Para entender melhor o turbilhão de denúncias de corrupção reveladas pelo ex-governador Silval Barbosa, a edição impressa do jornal A Gazeta compilou os nomes de todos os políticos e operadores financeiros citados na delação em um ‘glossário’ publicado na edição de domingo (3). Ontem, o glossário do impresso migrou para a internet e as redes sociais em vídeos cuidadosamente preparados pela equipe do site Gazeta Digital. Nele, surge cada personagem citado por Silval com a respectiva acusação, para melhorar o entendimento Confira no site www.gazetadigital.com.br.

Surpreende?

Alguma denúncia de corrupção ainda causa espanto em Mato Grosso? O nível de indignação com a classe política está tão alto que nada mais parece ser capaz de surpreender. Nem mesmo o fato, revelado por Silval Barbosa, de que na Assembleia Legislativa o chamado ‘mensalinho’ faz parte da rotina dos parlamentares há, pelo menos, 28 anos.

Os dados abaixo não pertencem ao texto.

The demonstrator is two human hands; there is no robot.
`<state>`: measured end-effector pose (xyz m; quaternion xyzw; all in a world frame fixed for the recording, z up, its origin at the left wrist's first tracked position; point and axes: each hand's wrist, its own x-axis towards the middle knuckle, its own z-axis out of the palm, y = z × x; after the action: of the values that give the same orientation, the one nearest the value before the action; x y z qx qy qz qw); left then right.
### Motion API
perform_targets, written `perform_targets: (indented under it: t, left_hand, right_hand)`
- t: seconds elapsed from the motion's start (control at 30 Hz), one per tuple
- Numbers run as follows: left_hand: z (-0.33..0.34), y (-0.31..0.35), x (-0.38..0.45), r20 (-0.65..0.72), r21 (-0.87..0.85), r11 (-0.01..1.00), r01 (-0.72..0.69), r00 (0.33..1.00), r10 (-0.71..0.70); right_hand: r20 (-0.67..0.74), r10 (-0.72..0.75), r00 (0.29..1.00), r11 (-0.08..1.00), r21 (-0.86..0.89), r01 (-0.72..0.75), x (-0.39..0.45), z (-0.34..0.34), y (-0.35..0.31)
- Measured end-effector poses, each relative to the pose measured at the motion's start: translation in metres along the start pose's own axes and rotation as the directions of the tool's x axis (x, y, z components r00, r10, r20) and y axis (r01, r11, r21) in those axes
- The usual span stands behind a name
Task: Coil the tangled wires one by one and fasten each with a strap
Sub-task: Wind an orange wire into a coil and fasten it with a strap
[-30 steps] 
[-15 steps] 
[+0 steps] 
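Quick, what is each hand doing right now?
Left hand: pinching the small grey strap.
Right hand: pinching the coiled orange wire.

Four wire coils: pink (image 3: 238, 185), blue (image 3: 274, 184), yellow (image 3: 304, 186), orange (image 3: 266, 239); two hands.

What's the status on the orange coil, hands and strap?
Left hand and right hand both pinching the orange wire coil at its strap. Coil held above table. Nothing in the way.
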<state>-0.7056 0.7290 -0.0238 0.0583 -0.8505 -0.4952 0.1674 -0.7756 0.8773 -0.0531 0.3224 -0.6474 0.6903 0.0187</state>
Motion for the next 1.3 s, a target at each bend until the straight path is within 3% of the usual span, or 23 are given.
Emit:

E que a propina chegou a ser institucionalizada, mediante o reajuste no valor do duodécimo e da verba indenizatória. Ou seja, nas palavras de Silval, a honestidade passa longe daquela Casa há muito tempo.

Água em Chapada

No cargo de diretor-presidente do Sistema Autônomo de Água e Esgoto do município de Chapada dos Guimarães (64km de Cuiabá) desde a última sexta-feira (01), o vereador e advogado Luciano Augusto Neves (PSDB), mais conhecido como Dudu, terá um desafio e tanto pela frente. Conduzir a última etapa das obras da Estação de Tratamento de Água de Chapada dos Guimarães, obra que pretende resolver definitivamente o problema de falta de água em Chapada. De 50 litros por segundo de água tratada, a vazão subirá para 100 litros de água. A falta de um sistema eficaz de distribuição é apontado como o grande gargalo para o turismo e o desenvolvimento do município, que é um dos cartões-postais do Estado. O problema é histórico e só começa a ser realmente resolvido agora, na gestão da prefeita Thelma Oliveira (PSDB).

Mais bomba

A ‘delação monstruosa’ de Silval Barbosa dificilmente será superada, em nível de escândalo, por qualquer outra em Mato Grosso. Isso é o que se pensa hoje. No entanto, alguém imaginaria o que poderia vir à tona em uma eventual colaboração premiada do ex-deputado estadual José Riva? Pois, este dia não está longe de chegar. A própria defesa de Riva admite que ele está negociando com o Ministério Público Federal os termos de uma delação, que pode ser assinada em breve. Certamente o ex-presidente da Assembleia tem muito a revelar. E muita gente não quer nem pensar nisso.